Problem: Repeat the following data exactly, omitting pictures.
........
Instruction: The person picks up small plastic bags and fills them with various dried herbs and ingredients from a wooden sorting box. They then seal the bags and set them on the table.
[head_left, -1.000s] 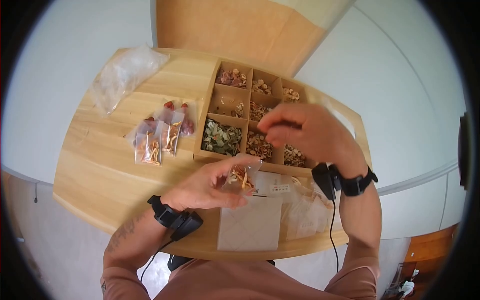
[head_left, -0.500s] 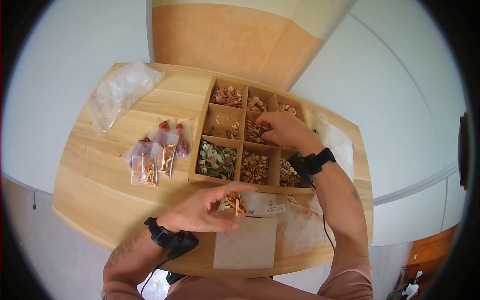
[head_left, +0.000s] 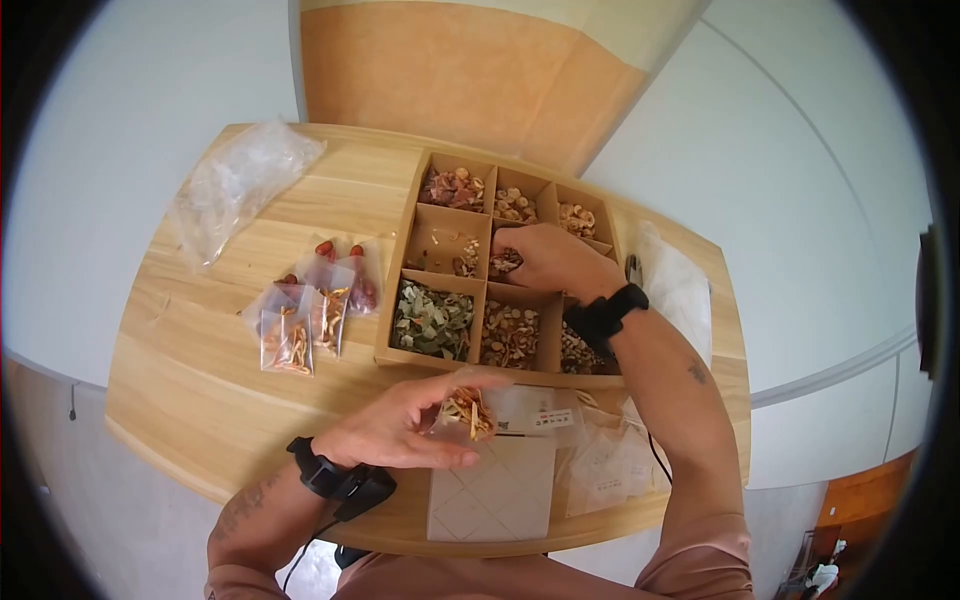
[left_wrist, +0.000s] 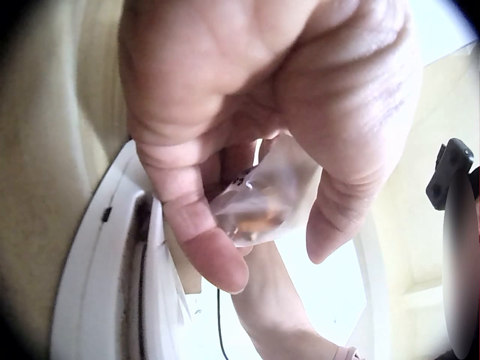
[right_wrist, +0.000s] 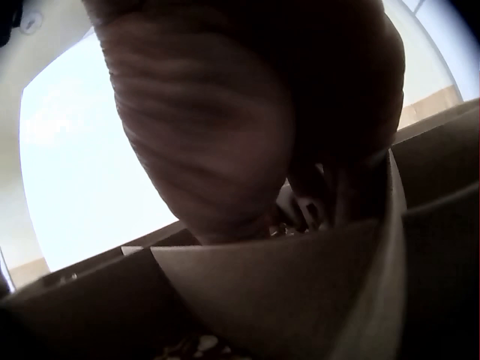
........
Solution for this exercise:
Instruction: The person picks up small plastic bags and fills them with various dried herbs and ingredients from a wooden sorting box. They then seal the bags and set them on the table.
[head_left, -1.000s] 
[head_left, -0.500s] 
[head_left, +0.000s] 
[left_wrist, +0.000s] 
[right_wrist, +0.000s] 

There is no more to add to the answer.